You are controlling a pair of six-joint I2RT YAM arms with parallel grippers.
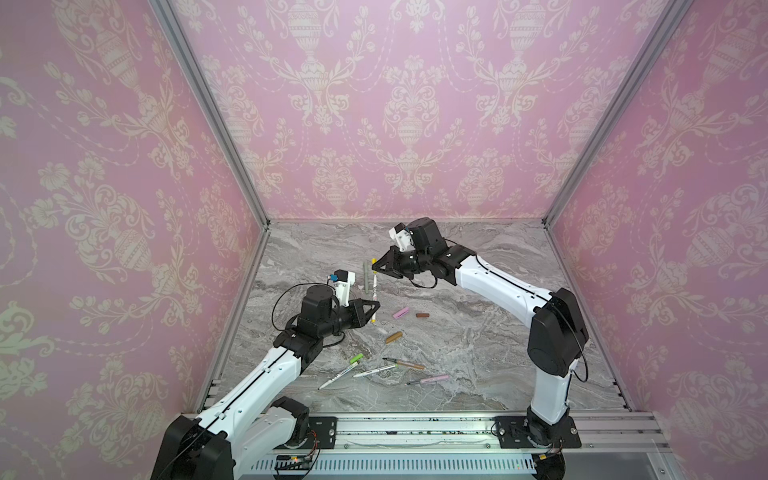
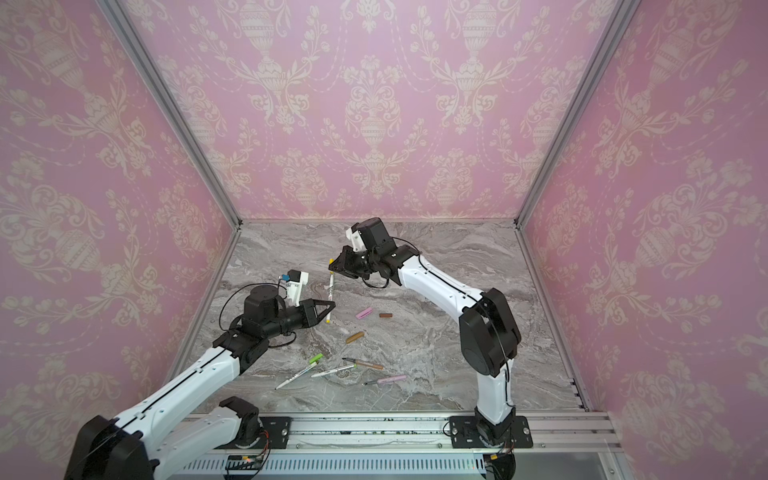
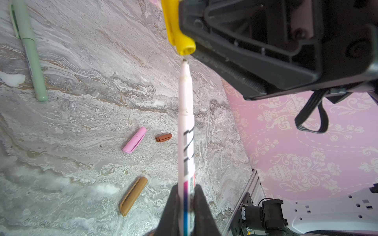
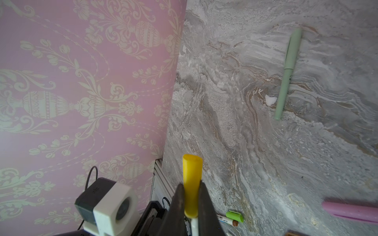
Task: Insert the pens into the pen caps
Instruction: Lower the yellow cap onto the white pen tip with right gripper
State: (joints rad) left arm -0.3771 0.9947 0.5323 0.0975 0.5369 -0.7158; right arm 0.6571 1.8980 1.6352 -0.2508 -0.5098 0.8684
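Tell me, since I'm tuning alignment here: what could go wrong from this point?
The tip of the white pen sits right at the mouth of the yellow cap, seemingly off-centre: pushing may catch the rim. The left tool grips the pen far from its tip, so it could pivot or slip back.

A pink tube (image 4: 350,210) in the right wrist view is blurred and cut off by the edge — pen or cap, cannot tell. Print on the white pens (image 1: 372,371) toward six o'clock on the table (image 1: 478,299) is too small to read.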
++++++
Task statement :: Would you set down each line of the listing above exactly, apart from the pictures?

Solved exercise ::
You are controlling a pair of six-joint I2RT YAM arms with parallel grippers.
Task: Insert the pens into the pen caps
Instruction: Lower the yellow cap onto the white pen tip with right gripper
State: (joints rad) left arm -0.3771 0.9947 0.5323 0.0975 0.5369 -0.7158; right arm 0.6571 1.8980 1.6352 -0.2508 -0.5098 0.8684
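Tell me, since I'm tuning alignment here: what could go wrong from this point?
The tip of the white pen sits right at the mouth of the yellow cap, seemingly off-centre: pushing may catch the rim. The left tool grips the pen far from its tip, so it could pivot or slip back.

A pink tube (image 4: 350,210) in the right wrist view is blurred and cut off by the edge — pen or cap, cannot tell. Print on the white pens (image 1: 372,371) toward six o'clock on the table (image 1: 478,299) is too small to read.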

Nothing else belongs to this answer.